__Exercise description__:
The number of lines containing "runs" is the only answer wanted; work it out from the entries below.

__Excerpted records__:

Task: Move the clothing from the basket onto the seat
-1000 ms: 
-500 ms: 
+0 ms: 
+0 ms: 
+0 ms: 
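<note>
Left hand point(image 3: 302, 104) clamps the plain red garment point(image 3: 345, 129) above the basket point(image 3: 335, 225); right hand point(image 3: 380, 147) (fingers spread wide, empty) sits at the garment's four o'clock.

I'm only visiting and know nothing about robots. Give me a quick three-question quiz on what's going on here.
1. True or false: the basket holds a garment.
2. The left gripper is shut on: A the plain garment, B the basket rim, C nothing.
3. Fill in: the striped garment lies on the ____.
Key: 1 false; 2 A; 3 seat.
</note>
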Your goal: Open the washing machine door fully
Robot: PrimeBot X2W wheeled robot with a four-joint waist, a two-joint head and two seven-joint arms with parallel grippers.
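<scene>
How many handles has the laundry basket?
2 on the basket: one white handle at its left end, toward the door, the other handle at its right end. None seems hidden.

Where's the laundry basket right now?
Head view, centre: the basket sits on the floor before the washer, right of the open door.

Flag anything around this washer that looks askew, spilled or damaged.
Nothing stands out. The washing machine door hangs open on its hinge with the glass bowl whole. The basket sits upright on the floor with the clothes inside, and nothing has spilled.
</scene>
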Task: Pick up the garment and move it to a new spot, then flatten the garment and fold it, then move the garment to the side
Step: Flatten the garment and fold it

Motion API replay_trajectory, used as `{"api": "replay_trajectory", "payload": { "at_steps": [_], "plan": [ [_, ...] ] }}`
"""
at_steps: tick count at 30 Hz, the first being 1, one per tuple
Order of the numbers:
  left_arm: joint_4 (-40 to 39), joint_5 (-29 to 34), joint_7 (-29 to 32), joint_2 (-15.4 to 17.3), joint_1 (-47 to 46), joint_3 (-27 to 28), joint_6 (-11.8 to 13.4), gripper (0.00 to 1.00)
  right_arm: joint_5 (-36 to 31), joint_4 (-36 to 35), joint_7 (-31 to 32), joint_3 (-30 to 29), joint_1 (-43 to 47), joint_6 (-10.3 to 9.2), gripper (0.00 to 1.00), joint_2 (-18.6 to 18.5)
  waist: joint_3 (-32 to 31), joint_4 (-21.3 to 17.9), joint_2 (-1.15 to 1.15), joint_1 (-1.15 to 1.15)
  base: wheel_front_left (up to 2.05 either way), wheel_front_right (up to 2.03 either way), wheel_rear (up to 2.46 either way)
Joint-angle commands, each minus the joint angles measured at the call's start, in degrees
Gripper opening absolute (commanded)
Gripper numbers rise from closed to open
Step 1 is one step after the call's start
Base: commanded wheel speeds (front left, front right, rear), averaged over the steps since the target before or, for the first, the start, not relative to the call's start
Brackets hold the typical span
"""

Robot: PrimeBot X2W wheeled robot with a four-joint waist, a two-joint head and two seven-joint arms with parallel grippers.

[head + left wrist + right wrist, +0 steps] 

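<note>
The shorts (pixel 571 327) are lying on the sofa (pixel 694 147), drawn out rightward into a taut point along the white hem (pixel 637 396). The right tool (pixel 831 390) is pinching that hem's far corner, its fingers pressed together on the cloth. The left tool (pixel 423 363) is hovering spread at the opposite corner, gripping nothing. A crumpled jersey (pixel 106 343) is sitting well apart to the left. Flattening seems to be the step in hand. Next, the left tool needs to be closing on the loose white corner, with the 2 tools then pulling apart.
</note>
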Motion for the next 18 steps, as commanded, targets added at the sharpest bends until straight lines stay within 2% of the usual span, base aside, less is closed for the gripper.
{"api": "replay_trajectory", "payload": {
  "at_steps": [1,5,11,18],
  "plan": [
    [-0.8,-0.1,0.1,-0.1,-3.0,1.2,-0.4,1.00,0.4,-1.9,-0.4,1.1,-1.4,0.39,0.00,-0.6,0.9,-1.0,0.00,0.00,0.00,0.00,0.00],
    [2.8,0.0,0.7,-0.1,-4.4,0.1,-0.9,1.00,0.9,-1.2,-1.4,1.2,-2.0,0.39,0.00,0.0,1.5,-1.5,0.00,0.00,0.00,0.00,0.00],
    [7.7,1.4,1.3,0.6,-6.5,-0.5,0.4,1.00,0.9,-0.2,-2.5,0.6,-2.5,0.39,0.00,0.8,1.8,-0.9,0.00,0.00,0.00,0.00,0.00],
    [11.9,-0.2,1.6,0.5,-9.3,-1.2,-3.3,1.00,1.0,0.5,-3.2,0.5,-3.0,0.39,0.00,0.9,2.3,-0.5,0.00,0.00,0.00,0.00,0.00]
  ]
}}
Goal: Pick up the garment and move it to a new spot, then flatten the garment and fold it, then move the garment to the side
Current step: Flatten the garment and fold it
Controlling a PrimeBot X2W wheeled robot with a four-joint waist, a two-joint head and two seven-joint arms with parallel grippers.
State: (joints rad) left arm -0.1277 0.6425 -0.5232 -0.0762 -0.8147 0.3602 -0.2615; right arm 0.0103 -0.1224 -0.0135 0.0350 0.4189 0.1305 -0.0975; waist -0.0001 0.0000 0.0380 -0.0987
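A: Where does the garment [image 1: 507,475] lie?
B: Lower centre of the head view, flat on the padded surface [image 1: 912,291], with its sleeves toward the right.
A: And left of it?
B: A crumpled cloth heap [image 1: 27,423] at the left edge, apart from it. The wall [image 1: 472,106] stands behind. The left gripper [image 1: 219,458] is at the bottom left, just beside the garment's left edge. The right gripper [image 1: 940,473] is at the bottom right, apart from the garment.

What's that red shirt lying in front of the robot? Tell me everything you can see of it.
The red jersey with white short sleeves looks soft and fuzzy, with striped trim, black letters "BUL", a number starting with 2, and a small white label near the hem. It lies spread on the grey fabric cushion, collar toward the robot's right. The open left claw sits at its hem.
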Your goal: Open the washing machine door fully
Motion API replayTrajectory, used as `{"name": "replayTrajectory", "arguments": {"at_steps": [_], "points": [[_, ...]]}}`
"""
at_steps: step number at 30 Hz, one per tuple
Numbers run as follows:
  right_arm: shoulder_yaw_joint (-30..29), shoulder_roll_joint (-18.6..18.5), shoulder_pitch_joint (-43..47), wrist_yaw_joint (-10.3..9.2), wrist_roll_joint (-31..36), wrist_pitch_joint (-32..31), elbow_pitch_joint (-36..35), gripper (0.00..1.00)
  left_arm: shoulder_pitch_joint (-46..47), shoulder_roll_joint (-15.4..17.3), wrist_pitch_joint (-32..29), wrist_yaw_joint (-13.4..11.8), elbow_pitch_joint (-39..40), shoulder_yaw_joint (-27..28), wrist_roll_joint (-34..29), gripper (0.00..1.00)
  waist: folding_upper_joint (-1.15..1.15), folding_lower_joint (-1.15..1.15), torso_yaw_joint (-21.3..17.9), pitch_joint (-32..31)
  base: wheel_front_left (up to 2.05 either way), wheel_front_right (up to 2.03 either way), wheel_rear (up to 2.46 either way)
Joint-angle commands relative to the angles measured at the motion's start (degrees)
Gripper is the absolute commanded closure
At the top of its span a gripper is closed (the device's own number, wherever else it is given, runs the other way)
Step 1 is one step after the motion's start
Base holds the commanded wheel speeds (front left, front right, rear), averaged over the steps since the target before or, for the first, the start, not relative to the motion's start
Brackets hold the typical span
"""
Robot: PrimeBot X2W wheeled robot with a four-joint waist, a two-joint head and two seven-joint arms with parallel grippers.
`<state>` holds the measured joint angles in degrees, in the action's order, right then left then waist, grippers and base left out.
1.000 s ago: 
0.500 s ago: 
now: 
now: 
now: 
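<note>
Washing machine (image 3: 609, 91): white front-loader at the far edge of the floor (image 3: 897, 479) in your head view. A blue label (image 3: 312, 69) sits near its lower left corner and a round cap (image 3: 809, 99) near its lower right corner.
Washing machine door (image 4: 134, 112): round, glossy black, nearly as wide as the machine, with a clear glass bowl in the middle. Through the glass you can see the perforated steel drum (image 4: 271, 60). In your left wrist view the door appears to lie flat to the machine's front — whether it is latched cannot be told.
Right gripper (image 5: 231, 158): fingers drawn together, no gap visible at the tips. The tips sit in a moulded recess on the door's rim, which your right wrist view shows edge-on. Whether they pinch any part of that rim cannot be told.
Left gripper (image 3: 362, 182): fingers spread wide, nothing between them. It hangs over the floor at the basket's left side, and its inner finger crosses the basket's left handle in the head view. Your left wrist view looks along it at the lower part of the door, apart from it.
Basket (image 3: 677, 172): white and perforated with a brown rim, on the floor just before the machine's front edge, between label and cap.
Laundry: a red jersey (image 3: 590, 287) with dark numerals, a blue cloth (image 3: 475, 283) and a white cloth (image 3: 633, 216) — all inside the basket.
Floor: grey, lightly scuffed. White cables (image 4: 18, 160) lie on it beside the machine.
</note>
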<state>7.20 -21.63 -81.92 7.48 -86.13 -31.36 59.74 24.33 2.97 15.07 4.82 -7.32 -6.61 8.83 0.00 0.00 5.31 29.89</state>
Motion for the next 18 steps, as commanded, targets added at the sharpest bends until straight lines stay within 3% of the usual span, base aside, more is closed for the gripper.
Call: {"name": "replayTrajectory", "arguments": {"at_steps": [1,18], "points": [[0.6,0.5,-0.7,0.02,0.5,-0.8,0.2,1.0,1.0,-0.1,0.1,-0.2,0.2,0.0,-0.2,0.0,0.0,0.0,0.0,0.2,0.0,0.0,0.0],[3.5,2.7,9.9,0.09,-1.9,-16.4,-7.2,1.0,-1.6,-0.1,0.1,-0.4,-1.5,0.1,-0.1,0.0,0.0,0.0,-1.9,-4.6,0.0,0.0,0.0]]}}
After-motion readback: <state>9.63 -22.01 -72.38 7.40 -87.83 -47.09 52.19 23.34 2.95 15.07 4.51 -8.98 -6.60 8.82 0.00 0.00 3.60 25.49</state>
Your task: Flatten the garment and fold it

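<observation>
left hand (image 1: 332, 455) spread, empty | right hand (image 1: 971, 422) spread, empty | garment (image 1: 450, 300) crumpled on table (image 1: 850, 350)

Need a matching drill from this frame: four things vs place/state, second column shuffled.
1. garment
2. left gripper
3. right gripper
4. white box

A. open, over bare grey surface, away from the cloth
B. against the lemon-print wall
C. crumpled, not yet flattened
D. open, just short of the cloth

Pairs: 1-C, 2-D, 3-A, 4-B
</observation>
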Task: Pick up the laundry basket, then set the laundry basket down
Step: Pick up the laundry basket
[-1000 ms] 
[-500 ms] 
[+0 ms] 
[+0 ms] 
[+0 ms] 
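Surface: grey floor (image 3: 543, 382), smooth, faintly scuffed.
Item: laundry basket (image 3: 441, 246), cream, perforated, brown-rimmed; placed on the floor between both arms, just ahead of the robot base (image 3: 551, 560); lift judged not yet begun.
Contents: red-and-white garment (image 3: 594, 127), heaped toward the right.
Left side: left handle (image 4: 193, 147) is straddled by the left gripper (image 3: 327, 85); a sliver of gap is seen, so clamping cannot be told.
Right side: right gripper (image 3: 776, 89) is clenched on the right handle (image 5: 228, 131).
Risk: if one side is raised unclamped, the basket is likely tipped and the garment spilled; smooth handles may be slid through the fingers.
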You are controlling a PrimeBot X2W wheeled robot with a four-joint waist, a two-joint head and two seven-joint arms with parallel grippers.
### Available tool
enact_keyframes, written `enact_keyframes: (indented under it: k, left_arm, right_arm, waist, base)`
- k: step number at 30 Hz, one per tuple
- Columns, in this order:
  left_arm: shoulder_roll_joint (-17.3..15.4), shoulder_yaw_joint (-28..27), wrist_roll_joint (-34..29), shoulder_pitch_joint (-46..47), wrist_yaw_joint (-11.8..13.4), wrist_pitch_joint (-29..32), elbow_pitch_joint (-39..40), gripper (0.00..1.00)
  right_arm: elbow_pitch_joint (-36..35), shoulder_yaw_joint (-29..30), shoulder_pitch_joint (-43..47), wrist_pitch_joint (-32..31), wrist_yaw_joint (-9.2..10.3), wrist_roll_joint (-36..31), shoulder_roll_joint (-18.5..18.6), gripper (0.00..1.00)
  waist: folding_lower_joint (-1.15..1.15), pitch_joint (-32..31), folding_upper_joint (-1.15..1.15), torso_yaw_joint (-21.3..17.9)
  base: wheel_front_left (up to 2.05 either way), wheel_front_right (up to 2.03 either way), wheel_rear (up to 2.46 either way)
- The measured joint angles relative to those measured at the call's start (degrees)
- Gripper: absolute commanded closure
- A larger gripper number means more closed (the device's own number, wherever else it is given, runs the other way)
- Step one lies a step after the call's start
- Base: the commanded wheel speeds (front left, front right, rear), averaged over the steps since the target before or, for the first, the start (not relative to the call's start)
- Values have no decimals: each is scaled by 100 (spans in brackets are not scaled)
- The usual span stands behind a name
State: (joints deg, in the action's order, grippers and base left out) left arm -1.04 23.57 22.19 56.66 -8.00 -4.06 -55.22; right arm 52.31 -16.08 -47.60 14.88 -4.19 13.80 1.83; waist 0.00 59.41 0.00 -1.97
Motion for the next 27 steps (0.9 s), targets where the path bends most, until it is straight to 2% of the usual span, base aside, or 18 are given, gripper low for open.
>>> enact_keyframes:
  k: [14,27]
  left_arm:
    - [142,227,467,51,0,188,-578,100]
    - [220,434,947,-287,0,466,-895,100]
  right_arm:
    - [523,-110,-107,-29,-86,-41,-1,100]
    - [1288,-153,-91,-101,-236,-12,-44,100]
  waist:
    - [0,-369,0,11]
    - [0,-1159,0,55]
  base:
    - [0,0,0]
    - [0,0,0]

__Completed task__:
2